• **Work required**
Could you restate word for word each line from the top of the listing below through the line containing "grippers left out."? Keep the pictures out.

• **Given data**
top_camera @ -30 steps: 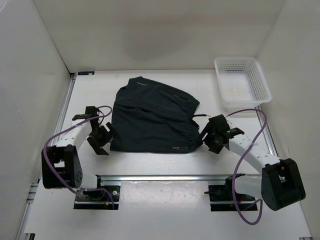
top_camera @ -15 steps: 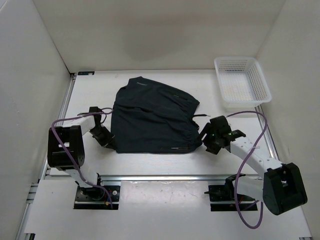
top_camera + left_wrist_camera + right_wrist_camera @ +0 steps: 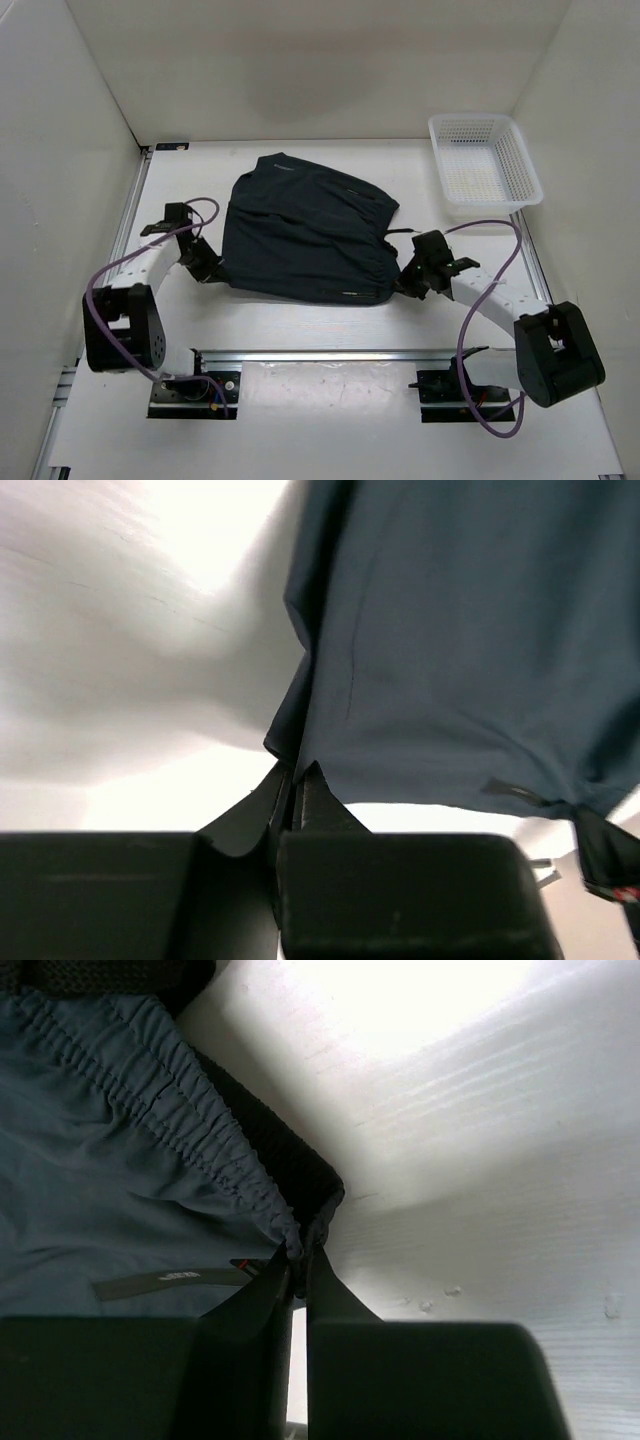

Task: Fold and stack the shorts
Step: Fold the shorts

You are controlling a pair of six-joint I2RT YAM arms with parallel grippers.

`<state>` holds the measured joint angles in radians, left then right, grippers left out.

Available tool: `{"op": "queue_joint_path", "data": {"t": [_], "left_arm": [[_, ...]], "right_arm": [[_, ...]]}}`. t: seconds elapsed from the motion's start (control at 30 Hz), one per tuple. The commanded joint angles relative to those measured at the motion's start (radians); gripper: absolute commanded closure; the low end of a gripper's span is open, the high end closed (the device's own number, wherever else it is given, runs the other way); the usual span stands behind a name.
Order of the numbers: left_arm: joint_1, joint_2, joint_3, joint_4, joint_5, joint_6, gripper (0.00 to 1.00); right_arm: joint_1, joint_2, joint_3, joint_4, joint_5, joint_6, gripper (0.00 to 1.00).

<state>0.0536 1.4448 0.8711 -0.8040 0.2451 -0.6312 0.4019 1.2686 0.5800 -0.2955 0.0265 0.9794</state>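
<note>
The dark navy shorts [image 3: 305,235] lie spread on the white table, waistband toward the right. My left gripper [image 3: 212,268] is shut on the shorts' near left corner, a leg hem; in the left wrist view the cloth [image 3: 460,640] runs up from between my left gripper's [image 3: 296,772] tips. At the near right corner my right gripper [image 3: 408,281] is shut on the gathered waistband [image 3: 190,1100]; in the right wrist view the band's end is pinched in my right gripper [image 3: 298,1255]. Both near corners look slightly raised off the table.
A white mesh basket [image 3: 483,163] stands at the back right of the table. White walls close in the left, back and right sides. An aluminium rail [image 3: 330,353] with both arm bases runs along the near edge.
Both grippers went from open beside the shorts to shut on their near corners. The near edge of the shorts has lifted and drawn slightly back from the rail.
</note>
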Motion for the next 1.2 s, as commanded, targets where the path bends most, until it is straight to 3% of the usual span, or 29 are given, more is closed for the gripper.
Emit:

• **Written answer**
top_camera @ -30 steps: 
top_camera @ -15 steps: 
top_camera + left_wrist_camera + right_wrist_camera @ +0 steps: 

Task: Fold and stack the shorts
Step: Fold the shorts

You are controlling a pair of six-joint I2RT YAM arms with parallel grippers.

`<state>` holds the measured joint angles in radians, left then right, grippers left out.

Here the exercise is finished.